Thursday September 2, 2021
8 min Read
Ieva T.
Thursday September 2, 2021
8 min Read
Ieva T.
Cloudprober is software used to monitor the availability and performance of various components of a system. Here at Hostinger, we use it to monitor the load time of our customers’ websites. Initially, it began as a free open-source application by Google to help customers monitor their projects or infrastructures.
Cloudprober’s main task is to run probes, which are meant to investigate protocols such as HTTP, Ping, UDP, DNS to verify that the systems work as expected from the customer’s point of view. It’s even possible to have a specific custom probe (e.g. Redis or MySQL) via an external API. Hostinger focuses on the HTTP probe.
Every probe is defined as the combination of these particular settings:
Surfacers are built-in mechanisms designed to export data to multiple monitoring systems. Multiple surfacers can be configured at the same time. Cloudprober mainly aims to run probes and build standard usable metrics based on the results of those probes. Thus, it provides a user-friendly interface that makes probe data available to systems that offer ways to quantify monitoring data.

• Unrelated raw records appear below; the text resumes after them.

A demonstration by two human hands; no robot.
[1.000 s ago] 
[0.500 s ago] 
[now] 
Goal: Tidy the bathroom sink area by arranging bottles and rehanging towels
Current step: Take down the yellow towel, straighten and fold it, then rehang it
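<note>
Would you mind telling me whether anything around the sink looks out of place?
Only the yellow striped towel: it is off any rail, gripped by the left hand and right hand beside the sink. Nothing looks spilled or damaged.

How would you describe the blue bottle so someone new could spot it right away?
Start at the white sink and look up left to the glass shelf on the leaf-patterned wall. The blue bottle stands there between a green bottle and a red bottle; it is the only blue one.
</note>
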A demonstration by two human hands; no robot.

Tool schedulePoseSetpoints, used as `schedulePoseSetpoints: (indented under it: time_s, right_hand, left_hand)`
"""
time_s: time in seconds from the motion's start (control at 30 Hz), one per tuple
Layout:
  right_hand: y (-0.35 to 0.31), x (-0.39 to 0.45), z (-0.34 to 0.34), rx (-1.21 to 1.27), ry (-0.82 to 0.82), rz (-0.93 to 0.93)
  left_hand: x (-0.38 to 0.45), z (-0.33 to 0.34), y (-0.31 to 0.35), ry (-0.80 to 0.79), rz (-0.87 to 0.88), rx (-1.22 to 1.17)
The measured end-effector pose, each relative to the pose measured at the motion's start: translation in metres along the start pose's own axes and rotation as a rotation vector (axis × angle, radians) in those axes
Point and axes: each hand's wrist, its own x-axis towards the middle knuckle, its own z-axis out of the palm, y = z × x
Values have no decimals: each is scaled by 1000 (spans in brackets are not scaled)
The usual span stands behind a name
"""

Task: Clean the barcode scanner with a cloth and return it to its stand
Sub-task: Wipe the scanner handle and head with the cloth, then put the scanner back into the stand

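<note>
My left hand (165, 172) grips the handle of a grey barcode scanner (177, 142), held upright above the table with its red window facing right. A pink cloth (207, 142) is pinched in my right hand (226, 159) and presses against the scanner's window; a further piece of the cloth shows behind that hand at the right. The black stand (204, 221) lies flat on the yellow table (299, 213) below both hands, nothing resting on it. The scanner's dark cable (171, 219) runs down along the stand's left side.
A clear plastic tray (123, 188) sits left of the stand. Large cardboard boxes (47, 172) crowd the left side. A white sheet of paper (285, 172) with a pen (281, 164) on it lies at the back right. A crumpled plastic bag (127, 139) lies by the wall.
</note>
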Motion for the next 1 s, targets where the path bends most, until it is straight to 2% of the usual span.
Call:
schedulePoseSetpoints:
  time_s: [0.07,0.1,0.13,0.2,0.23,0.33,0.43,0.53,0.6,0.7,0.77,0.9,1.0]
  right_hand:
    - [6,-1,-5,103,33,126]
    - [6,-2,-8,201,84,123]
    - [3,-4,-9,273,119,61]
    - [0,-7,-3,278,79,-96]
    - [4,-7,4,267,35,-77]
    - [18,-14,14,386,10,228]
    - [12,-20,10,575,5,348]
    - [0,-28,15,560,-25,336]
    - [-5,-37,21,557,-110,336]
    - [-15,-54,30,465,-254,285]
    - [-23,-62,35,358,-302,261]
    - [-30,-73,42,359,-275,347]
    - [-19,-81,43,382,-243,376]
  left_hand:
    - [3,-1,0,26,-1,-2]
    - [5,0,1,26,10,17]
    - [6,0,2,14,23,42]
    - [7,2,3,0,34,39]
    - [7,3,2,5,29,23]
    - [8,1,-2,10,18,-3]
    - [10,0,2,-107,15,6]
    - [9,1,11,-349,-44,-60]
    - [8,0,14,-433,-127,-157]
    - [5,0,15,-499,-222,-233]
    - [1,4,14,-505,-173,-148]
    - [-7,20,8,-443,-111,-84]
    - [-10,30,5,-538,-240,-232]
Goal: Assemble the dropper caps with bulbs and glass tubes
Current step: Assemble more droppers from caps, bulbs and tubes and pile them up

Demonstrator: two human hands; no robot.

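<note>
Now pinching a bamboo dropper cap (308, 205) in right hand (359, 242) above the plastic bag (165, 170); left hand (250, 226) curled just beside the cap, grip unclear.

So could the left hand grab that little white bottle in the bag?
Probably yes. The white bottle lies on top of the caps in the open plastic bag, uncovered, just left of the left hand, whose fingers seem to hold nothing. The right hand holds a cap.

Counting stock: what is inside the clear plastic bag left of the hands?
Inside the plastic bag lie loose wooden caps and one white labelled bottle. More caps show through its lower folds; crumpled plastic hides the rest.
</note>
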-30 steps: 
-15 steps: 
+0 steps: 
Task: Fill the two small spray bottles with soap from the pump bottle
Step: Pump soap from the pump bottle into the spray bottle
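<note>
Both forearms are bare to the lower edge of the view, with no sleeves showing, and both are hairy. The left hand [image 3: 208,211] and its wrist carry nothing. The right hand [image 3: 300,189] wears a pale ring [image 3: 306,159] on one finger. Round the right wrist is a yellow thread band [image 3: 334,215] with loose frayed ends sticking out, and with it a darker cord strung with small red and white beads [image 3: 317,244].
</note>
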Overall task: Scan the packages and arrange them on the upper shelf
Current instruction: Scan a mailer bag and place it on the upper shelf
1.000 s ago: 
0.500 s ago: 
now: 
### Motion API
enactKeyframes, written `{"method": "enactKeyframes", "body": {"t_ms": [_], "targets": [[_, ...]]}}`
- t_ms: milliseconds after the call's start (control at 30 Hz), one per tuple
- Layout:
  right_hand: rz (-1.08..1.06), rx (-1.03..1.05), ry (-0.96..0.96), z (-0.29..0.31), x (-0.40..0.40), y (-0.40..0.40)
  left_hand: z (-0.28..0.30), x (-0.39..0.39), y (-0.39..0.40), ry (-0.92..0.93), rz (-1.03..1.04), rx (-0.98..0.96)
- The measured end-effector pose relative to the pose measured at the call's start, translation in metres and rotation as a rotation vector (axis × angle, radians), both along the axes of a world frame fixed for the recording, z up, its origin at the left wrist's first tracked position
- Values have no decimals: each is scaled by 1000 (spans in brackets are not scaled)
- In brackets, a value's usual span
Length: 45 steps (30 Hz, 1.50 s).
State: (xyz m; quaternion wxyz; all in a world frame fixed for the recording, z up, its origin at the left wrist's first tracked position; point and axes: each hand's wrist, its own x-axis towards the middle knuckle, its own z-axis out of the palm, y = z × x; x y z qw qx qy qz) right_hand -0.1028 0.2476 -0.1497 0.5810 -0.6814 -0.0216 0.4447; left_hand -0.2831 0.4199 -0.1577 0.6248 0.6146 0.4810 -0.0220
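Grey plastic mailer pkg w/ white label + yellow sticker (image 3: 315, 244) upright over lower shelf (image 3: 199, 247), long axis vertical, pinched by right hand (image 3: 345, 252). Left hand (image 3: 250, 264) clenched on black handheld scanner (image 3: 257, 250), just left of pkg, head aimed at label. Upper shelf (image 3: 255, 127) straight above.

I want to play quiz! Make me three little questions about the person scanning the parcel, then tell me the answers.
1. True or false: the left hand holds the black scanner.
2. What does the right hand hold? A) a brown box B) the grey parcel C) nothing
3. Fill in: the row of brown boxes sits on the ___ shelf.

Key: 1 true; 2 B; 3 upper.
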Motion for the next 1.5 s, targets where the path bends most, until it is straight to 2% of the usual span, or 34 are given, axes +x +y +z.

Currently, Cloudprober supports the following surfacer types: Stackdriver (Google Cloud Monitoring), Prometheus, Cloudwatch (AWS Cloud Monitoring), Google Pub/Sub, File, and Postgres.
Cloudprober validators permit to run checks on probe request outputs if there are any. More than one validator can be configured, but all of them have to succeed for the probe to be marked as successful.
The Regex validator is the most common one, working with the majority of probe types. When you load the site and expect some string in it, the Regex Validator helps you make it dynamic.
The HTTP validator, which is only applicable for the HTTP probe type, helps to check the Header (success/fail) and Status code (success/fail).
Lastly, the Data integrity validator is mainly used for UDP or PINGS when we expect to see data in some repeating pattern (for example, 1,2,3,1,2,3,1,2,3 in the payload).
As it is cloud-based software, Cloudprober has support for targets auto-discovery. It is currently considered one of the most critical features – with it, Cloudprober can touch data from Kubernetes, Google Cloud Engine, AWS EC2, file discovery, and more. If that is not enough, it also has an internal discovery service, so you can integrate other discoveries into your infrastructure.
The core idea behind Clouprober’s targets discovery is using an independent source to clarify the targets that are supposed to be monitored. More information about the salient features of Cloudprober’s targets discovery can be found here.
In October 2020, Hostinger was looking for an external monitoring system to gather uptime and speed statistics from all user websites. Consul (Blackbox consul website) was considered as one of the main ways to monitor sites. However, Cloudprober looked like a promising lightweight option that had Stackdriver integration, which allowed it to easily store logs, had no performance constraints, and could be accessed by the Data Team with no additional requirements.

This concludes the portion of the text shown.